Problem statement -> Give again, word for word, each line below starting at the one that contains "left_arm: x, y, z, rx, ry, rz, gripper" and ending at the one that contains "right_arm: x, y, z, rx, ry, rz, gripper".

Top of Exercise material

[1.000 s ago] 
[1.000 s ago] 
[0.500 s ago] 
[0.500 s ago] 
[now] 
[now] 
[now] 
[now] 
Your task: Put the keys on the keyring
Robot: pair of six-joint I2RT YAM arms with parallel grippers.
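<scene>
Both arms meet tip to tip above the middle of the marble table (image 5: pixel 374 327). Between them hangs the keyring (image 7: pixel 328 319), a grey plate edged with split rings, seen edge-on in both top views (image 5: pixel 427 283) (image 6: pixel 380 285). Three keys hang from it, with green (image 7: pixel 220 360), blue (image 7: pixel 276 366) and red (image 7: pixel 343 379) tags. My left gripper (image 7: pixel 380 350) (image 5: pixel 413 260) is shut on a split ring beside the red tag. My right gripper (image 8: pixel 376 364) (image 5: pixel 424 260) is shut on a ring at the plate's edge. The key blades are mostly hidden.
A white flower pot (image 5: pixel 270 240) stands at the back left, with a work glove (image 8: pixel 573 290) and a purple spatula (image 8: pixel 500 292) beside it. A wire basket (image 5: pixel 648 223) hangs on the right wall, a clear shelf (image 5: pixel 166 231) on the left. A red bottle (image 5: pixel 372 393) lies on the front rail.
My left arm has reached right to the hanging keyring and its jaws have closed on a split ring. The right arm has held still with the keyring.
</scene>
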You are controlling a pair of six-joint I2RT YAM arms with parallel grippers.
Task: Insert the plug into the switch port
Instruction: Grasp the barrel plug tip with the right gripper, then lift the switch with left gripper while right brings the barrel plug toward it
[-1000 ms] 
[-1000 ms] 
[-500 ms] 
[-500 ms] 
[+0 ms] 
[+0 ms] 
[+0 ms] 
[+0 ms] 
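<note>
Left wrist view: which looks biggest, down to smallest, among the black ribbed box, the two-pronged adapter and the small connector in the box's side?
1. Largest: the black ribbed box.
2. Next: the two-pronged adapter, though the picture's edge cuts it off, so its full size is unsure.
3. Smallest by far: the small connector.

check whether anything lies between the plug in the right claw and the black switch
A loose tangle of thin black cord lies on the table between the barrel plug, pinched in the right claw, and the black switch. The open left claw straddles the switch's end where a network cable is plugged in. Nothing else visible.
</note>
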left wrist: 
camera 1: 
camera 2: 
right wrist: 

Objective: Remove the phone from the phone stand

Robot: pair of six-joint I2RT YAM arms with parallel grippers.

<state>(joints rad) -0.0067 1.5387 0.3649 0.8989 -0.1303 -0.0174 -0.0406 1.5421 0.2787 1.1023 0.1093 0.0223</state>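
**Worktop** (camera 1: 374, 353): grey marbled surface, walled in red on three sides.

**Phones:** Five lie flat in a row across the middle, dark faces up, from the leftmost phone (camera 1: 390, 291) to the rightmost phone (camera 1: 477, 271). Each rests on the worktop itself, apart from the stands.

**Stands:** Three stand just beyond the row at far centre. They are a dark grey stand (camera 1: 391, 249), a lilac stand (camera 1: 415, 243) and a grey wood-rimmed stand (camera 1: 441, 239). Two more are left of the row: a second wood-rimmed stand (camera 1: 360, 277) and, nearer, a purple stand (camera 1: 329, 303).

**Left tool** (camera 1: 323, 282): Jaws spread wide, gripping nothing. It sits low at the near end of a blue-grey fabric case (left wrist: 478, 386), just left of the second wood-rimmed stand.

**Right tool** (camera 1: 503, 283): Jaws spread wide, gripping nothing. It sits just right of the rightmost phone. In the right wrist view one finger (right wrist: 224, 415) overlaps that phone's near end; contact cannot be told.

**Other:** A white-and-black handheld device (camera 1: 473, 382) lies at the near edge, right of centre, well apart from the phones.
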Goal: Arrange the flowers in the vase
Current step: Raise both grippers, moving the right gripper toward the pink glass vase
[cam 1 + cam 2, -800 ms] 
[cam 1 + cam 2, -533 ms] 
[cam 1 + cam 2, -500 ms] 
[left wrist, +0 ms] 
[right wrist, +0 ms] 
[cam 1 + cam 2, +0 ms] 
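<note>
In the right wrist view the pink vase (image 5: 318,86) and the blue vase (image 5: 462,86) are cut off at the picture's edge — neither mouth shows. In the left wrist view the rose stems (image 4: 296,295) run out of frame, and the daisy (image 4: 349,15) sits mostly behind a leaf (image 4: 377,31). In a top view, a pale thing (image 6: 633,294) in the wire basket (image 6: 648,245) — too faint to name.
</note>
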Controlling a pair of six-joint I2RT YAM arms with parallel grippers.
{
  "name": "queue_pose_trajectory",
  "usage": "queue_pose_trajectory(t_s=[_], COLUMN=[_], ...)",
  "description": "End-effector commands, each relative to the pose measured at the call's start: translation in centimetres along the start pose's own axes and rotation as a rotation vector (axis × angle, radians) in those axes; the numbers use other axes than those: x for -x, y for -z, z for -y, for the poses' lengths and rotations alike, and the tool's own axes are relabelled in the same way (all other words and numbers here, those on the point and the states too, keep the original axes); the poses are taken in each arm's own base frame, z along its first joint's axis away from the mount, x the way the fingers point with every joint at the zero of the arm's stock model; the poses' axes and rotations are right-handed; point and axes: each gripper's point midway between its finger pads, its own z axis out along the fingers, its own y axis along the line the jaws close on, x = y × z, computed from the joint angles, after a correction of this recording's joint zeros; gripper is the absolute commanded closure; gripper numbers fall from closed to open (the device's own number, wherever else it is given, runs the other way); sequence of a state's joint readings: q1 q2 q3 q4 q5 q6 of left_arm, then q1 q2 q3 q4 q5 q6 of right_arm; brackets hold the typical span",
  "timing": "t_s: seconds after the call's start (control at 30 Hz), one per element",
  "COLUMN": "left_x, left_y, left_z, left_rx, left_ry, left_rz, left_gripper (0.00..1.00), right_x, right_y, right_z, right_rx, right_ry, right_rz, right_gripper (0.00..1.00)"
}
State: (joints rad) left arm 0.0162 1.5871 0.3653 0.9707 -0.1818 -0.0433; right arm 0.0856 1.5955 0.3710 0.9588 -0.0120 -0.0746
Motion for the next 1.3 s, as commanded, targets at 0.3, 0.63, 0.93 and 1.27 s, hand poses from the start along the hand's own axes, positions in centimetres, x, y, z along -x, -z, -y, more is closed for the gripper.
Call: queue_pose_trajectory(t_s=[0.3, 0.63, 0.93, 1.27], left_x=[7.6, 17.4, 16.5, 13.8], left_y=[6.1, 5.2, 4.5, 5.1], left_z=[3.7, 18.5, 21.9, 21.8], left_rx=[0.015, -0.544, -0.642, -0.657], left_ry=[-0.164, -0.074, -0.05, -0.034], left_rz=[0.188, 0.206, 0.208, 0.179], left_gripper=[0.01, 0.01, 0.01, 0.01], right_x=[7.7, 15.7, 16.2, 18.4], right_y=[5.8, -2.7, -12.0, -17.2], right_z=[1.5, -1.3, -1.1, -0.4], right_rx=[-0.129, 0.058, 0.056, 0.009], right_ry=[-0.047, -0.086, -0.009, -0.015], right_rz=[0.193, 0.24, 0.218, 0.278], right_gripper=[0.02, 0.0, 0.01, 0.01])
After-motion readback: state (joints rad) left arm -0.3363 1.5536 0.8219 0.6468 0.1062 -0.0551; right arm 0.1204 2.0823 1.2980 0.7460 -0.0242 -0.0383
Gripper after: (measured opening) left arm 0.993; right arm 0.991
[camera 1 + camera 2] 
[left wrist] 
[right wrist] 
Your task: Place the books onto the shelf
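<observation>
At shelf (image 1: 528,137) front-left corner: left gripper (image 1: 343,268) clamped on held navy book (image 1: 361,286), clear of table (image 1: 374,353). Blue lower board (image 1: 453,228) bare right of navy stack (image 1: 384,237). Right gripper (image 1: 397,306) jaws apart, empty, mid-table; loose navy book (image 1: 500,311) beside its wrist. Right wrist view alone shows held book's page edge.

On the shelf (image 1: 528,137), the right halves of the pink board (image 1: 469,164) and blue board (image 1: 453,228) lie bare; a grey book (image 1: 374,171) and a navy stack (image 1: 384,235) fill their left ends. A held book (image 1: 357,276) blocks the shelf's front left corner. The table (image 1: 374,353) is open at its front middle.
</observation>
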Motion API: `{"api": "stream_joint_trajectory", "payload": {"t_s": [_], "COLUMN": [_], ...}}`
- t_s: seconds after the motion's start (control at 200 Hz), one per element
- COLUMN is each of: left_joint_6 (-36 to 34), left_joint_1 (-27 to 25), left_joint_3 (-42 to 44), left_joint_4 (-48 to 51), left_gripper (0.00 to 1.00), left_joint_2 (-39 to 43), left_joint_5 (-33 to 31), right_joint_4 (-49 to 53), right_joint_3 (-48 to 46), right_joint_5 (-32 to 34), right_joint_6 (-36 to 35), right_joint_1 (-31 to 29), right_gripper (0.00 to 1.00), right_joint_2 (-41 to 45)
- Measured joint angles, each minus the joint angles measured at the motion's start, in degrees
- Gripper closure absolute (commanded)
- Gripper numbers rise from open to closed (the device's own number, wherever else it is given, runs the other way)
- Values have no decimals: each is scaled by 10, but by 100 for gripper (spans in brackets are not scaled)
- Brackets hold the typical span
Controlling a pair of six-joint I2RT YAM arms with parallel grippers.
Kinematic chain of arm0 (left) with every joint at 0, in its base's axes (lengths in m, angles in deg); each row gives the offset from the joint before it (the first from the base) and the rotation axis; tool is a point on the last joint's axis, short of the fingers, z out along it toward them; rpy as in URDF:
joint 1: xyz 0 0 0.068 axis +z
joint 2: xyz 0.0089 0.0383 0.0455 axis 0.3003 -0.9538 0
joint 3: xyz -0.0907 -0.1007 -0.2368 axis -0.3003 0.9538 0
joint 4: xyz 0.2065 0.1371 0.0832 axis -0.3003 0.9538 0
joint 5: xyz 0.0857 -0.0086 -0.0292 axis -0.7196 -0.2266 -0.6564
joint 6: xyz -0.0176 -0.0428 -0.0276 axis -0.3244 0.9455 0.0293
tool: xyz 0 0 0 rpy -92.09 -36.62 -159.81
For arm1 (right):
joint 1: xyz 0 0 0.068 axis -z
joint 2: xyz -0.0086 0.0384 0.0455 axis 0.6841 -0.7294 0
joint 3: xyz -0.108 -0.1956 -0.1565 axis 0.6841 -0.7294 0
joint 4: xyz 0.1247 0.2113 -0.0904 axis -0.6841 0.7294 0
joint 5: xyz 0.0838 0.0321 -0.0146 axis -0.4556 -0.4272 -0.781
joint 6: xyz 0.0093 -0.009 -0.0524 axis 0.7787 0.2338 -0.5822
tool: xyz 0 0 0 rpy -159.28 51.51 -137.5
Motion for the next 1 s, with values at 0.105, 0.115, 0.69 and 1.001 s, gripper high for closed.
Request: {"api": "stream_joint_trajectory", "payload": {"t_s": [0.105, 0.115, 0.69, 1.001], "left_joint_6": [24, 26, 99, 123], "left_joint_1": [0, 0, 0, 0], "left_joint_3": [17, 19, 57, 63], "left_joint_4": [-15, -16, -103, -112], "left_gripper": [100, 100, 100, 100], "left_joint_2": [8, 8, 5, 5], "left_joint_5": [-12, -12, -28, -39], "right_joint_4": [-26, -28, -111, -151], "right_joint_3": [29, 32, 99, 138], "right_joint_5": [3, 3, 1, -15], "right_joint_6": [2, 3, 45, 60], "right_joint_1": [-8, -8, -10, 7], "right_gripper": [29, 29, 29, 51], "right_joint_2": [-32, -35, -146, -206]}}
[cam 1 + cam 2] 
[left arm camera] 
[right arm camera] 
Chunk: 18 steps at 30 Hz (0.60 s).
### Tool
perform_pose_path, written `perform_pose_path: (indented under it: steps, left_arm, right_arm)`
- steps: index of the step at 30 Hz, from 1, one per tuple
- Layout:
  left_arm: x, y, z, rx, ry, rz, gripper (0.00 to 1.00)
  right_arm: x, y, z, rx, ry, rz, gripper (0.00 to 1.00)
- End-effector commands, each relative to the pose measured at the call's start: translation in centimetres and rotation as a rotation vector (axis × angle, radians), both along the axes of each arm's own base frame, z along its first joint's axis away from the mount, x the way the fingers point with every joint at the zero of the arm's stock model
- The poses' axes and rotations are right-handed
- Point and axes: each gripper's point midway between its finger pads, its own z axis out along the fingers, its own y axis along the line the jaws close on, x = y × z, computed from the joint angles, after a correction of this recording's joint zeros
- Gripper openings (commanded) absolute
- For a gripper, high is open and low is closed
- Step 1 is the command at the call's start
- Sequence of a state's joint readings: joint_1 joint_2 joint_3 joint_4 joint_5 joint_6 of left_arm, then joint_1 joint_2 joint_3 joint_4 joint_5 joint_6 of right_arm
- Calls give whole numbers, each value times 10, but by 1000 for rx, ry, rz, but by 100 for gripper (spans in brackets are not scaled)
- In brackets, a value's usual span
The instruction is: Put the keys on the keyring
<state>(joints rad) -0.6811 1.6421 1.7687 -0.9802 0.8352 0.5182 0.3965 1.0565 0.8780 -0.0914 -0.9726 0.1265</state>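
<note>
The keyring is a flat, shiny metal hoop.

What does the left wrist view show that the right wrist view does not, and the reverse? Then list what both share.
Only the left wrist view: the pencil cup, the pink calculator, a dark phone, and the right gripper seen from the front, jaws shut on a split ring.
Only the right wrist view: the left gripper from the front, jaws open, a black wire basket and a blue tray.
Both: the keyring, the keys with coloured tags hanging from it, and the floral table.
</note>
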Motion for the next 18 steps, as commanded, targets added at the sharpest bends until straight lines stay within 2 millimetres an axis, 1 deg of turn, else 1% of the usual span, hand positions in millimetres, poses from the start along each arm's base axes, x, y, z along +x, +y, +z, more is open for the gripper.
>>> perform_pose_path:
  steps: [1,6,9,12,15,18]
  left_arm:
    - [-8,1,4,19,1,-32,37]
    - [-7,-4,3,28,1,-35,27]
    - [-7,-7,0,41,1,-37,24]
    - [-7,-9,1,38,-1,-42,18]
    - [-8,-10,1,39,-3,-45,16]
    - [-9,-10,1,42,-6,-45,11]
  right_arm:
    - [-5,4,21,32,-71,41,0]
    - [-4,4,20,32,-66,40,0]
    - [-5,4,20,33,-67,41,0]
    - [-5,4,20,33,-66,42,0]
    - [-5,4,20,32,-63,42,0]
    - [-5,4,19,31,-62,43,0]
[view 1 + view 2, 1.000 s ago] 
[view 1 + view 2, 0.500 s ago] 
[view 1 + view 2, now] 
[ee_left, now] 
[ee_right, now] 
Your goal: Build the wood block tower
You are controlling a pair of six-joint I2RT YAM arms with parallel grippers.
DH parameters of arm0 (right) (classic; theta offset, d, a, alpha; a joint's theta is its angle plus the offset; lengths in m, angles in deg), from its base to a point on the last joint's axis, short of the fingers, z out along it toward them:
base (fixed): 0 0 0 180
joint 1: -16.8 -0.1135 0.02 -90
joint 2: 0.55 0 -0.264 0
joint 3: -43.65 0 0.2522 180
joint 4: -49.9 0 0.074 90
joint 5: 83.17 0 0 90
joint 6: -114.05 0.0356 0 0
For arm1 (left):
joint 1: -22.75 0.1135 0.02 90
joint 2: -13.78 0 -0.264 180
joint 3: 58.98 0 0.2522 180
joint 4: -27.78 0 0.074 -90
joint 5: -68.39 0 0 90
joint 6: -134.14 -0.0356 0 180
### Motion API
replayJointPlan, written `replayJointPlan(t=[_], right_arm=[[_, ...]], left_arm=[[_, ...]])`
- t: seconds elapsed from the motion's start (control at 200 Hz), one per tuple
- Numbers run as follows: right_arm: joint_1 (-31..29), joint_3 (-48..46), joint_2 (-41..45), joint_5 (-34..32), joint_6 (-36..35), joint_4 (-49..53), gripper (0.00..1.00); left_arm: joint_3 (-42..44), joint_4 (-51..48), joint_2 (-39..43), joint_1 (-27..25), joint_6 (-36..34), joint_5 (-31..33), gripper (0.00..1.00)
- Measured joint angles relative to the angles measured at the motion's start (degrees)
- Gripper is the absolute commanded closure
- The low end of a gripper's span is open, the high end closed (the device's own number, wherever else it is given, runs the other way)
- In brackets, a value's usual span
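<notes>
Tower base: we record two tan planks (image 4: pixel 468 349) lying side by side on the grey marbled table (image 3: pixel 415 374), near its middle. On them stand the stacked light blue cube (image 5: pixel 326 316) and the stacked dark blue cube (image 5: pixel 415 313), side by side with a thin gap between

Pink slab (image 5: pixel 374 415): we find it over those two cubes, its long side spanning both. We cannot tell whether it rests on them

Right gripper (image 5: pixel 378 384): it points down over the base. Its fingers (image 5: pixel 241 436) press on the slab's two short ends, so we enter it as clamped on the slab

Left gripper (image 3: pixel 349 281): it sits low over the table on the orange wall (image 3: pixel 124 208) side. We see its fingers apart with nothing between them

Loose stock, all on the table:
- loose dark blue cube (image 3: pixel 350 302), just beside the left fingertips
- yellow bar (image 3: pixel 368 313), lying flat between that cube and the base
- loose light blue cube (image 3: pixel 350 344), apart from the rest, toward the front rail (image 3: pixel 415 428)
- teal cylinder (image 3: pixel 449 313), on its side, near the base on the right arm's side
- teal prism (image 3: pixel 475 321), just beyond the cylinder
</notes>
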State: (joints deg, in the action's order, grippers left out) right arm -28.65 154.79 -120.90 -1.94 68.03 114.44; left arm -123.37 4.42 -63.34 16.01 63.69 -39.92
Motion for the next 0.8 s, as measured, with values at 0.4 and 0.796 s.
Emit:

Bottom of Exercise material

Written solution ->
  left_arm: x, y, z, rx, ry, rz, gripper (0.00 to 1.00)
  right_arm: x, y, z, rx, ry, rz, gripper (0.00 to 1.00)

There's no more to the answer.